All lines in the entries below that hold "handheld" make up the answer.

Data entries
# # #

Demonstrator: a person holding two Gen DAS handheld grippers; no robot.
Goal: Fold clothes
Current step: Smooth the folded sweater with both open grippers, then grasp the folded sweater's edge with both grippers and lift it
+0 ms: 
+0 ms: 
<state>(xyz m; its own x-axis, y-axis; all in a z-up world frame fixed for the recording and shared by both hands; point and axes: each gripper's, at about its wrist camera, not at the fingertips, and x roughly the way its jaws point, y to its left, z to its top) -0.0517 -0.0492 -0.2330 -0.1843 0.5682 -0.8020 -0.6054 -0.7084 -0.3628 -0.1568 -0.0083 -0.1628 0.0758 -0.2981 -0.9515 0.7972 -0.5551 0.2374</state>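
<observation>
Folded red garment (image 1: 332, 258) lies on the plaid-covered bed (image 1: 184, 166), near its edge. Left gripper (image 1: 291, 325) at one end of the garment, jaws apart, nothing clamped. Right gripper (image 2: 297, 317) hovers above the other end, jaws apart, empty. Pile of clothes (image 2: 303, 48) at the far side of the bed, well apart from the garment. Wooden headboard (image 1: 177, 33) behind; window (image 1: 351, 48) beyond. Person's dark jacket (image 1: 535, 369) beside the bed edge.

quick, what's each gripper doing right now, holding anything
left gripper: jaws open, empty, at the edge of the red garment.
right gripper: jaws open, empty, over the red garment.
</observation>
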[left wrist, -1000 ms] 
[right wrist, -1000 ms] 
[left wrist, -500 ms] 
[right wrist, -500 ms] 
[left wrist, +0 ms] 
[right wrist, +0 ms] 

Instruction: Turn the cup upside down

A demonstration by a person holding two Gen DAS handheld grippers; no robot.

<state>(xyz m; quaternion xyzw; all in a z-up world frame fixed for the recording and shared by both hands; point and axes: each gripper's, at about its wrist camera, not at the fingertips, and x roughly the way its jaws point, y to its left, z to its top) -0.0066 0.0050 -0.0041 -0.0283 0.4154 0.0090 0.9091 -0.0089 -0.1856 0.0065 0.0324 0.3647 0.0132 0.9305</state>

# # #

### Solution to this exercise
Demonstrator: a person holding two Gen DAS handheld grippers; no robot.
A demonstration by a person holding two Gen DAS handheld grippers; no robot.

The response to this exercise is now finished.